It's interesting to read both sides of the discussion of what I refer to as the "kitchen sink" approach, where one can throw every thing at the target, including the kitchen sink with varying results. I agree, to a degree, with both sides here and believe that each approach has its own strengths and limitations. The problem with both methodologies lies in the fact that at the end of the screen, the lead compounds may be rather poor drugs.
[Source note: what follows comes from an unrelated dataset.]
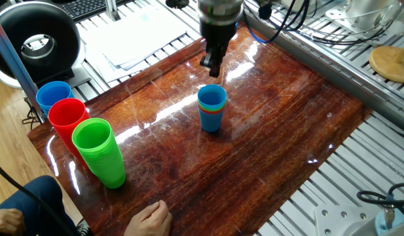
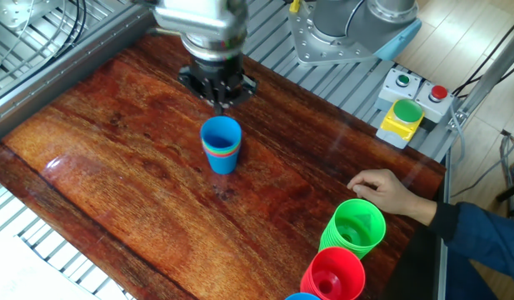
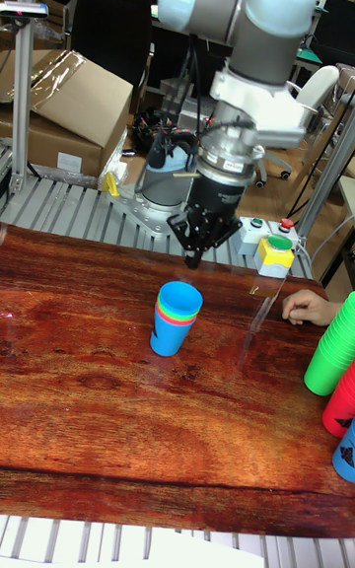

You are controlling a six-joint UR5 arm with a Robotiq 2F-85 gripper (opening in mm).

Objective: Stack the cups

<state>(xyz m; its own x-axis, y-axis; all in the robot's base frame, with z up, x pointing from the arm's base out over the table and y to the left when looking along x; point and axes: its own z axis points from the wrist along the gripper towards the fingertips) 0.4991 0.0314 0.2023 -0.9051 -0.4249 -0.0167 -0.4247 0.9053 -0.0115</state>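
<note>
You have the cups [image 1: 211,108] nested in one stack, blue on top, upright mid-worktop [image 1: 267,151], with the gripper [image 1: 213,65] empty above and beside it, fingers close together; stacking looks complete, so next comes only withdrawal.

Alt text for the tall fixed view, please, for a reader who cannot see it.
A nested stack of small cups, blue outermost, stands upright on a wooden table, with the arm's tool hanging just above and behind it, holding nothing. A person's hand rests at the right edge beside taller cup stacks.
</note>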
The overarching weakness of both methodologies is that neither guarantees lead scaffolds will have desirable ADME properties, in particular solubility, stability and permeability. In addition, it is possible that both DOS and FBS can lead to weak effectors that are susceptible to the aforementioned shortcomings as well as not being amenable to modification and further optimization.
To address this weakness, screening libraries should be designed to contain compounds that have desirable molecular attributes, e.g. drug-likeness and primed for modification, even if that, initially, means covering less chemical space. Creation of such a compound collection will necessitate the collaboration of medicinal chemists and pharmacologists and will undoubtedly have incredible utility for future high throughput screens.
dougal kensington
Great article. Nice to see some debate. CP Snow talked about the breakdown of communication between the two cultures of humanities and science. There is a similar situation between the cultures of academic drug discovery and the pharmaceutical industry – the principle reason being that pharma has to confront ugly reality and make money from science and academia doesn't.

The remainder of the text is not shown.